Rémunération des agriculteurs : "Le compte n'y est pas", estime Didier Guillaume
Didier Guillaume, le 10 septembre 2019, à Paris

Orange avec AFP-Services, publié le lundi 21 octobre 2019 à 15h00

Le ministre de l'Agriculture appelle tous les acteurs de la filière agricole à "jouer le jeu", pour rehausser les rémunérations des agriculteurs, qui demeurent largement insuffisantes. 


Pour les agriculteurs comme pour les consommateurs, les effets de la loi Alimentation tardent à se faire sentir. Tel est le constat mitigé dressé par le ministre de l'Agriculture, qui déplore que "le compte n'y est pas" quant à la rémunération des agriculteurs. Le ministre a présenté les premiers résultats de l'arsenal législatif qui devait rééquilibrer les relations commerciales entre producteurs, industriels et distributeurs. "Il n'est plus possible que les agriculteurs soient rémunérés à un prix inférieur à ce que ça leur revient", a déploré Dider Guillaume lors d'une conférence de presse à l'issue du Conseil des ministres.

"Il faudra durcir les choses"

"Quand un producteur de lait vend un litre de lait à 33-34 centimes, la construction du prix du litre de lait fait qu'il est à 39 centimes dans le contrat de filière, on le retrouve à un euro dans la GMS (les supermarchés, ndlr), le compte n'y est pas", a-t-il détaillé, appelant les professionnels du secteur à "jouer le jeu".

Peut-être que les coûts de production dans certaines filières sont arrivés un peu tardivement, (...) maintenant ils sont là, tout le monde sait à quoi s'en tenir, donc pour ceux qui ne joueront pas le jeu, il faudra durcir les choses, les durcir politiquement", a-t-il assuré.
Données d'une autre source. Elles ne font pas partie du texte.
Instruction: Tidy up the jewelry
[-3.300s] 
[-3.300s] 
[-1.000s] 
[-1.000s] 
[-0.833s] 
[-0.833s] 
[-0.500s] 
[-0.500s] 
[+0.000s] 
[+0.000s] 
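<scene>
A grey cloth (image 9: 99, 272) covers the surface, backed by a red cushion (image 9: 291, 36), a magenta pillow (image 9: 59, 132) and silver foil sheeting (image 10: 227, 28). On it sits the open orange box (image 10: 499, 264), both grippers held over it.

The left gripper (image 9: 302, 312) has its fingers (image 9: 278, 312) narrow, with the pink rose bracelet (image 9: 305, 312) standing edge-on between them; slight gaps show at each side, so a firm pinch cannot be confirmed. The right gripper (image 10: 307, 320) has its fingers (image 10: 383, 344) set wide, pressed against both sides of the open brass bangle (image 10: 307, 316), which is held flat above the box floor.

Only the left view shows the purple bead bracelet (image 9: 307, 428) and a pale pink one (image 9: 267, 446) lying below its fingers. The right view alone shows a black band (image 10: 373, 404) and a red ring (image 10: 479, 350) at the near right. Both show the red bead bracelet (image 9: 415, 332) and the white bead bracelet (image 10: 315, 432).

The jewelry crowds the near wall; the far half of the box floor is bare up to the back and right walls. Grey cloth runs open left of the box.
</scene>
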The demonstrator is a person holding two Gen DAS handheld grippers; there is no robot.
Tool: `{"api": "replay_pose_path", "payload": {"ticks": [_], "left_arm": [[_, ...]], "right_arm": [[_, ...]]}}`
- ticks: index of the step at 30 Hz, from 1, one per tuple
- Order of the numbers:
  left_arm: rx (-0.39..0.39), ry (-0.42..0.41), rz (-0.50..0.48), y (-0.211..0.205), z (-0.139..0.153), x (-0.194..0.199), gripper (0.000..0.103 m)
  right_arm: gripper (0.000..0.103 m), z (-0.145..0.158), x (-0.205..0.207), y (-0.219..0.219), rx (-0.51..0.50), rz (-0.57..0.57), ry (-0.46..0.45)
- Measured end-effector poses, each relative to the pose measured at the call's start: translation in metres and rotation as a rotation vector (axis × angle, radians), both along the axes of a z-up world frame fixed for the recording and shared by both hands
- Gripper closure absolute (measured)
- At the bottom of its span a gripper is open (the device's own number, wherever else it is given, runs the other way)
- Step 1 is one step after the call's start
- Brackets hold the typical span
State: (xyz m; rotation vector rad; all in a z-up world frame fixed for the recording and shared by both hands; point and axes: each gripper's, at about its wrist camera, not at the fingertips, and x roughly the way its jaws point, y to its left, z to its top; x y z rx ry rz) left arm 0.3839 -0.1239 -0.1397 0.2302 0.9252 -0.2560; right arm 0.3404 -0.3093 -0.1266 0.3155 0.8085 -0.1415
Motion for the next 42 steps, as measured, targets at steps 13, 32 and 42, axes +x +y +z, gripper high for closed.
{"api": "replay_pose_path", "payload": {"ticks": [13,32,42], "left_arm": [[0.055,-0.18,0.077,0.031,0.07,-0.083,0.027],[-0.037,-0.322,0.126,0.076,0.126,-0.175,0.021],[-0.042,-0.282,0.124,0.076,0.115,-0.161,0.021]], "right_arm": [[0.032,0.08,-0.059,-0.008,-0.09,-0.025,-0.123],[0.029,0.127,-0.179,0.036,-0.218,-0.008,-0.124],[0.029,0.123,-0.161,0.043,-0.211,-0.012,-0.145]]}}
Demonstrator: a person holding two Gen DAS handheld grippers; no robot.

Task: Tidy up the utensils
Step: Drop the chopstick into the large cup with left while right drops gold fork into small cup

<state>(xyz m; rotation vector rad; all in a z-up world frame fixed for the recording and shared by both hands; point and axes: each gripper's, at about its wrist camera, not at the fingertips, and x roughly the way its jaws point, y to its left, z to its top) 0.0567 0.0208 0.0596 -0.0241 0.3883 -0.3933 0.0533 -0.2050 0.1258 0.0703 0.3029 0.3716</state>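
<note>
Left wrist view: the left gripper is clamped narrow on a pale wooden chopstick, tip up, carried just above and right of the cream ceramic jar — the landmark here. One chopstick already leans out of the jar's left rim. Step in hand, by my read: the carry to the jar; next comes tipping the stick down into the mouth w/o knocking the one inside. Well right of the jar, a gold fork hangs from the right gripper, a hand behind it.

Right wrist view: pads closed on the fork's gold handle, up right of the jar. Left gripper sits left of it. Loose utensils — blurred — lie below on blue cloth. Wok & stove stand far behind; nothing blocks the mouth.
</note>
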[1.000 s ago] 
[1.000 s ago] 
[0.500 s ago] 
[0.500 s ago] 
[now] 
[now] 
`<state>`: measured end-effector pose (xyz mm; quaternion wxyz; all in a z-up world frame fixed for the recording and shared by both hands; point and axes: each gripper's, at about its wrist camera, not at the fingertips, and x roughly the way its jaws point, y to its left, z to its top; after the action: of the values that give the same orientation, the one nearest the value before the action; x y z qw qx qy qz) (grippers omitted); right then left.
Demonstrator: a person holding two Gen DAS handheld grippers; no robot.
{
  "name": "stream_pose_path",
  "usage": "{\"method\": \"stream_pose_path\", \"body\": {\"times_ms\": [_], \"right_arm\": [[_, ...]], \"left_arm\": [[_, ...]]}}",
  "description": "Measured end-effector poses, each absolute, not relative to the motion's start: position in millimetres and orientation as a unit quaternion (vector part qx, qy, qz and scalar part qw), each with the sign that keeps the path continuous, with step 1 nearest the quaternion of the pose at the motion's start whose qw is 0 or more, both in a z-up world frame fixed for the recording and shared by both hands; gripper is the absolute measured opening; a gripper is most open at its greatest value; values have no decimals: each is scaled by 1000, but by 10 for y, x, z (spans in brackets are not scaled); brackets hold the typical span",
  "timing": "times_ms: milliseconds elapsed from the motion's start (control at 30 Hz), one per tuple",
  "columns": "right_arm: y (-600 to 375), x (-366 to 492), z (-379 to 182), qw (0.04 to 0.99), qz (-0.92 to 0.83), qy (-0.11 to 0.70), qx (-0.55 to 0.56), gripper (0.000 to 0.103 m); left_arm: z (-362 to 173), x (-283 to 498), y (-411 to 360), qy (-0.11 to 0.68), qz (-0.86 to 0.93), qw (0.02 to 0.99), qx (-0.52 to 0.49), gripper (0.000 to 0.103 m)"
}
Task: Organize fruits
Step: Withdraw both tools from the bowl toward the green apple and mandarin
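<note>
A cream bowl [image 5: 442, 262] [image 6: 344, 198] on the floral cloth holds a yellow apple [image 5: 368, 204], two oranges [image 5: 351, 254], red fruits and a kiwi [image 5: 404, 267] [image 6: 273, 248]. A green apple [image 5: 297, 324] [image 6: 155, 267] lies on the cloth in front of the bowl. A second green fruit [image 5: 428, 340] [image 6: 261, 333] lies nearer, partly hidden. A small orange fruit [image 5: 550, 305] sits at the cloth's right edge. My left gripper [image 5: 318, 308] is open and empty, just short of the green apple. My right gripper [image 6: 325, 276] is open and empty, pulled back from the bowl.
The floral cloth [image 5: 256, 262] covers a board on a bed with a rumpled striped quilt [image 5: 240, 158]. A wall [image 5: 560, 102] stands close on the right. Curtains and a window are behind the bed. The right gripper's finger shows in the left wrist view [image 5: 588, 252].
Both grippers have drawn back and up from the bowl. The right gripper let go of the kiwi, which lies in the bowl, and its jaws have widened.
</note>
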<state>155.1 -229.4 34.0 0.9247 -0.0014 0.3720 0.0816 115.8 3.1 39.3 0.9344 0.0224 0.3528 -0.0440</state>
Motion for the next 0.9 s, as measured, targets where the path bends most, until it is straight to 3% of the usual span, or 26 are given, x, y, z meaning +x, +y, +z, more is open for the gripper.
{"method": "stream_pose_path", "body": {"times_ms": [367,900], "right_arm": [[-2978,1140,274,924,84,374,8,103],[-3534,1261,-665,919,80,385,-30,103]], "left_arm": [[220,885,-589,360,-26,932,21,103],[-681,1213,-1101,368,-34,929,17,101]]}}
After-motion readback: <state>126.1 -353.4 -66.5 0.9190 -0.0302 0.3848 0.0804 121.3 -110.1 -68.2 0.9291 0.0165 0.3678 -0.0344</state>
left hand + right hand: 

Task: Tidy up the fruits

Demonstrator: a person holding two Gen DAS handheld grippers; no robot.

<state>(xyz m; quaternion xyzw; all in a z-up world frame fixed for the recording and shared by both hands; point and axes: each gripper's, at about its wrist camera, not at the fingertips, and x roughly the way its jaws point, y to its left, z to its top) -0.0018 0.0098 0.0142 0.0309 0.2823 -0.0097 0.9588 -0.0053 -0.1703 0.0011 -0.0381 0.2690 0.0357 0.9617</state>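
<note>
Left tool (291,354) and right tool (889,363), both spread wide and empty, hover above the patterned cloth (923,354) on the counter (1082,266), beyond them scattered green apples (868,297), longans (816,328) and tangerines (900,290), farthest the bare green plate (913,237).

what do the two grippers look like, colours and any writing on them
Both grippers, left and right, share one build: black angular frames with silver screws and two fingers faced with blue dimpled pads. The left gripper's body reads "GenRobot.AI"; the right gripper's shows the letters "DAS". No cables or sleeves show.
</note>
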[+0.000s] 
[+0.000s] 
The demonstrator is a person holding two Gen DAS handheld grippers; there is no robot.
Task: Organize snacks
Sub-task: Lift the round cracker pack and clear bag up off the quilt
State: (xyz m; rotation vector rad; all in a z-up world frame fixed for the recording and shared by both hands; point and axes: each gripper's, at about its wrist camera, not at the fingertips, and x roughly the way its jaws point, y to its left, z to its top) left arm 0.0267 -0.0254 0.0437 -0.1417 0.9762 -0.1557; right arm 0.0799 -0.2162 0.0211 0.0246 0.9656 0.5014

Le gouvernement a au passage fait valoir le rôle des autorités, qui contrôlent l'application du seuil de revente (SRP) et de la limitation des promotions. "La DGCCRF effectuera 6.000 contrôles d'ici la fin de l'année, elle en est aux alentours de 3.500 aujourd'hui", a expliqué la secrétaire d'Etat à l'Economie, Agnès Pannier-Runacher. Cette dernière a également assuré que le seuil de revente n'avait engendré une hausse des prix de l'ordre 0,3% pour les consommateurs, loin de "ce qu'on a pu lire ici ou là". Grâce à cette augmentation, "vous avez en fait de la valeur qui a été redonnée notamment aux produits frais transformés, le lait et dans certaines filières de produits semi-brut", même si, "bien sûr, ce n'est pas suffisant", a-t-elle admis.

Le bio progresse encore

Le ministre de l'Agriculture s'est enfin félicité du mouvement de transition vers l'agriculture biologique depuis l'entrée en vigueur de la loi. "Il n'y a jamais eu autant (...) de conversion en bio" que depuis le vote de la loi il y a un an, et "71% de la restauration collective met des produits sous signe de qualité et des produits bio" dans ses menus, a t-il ajouté.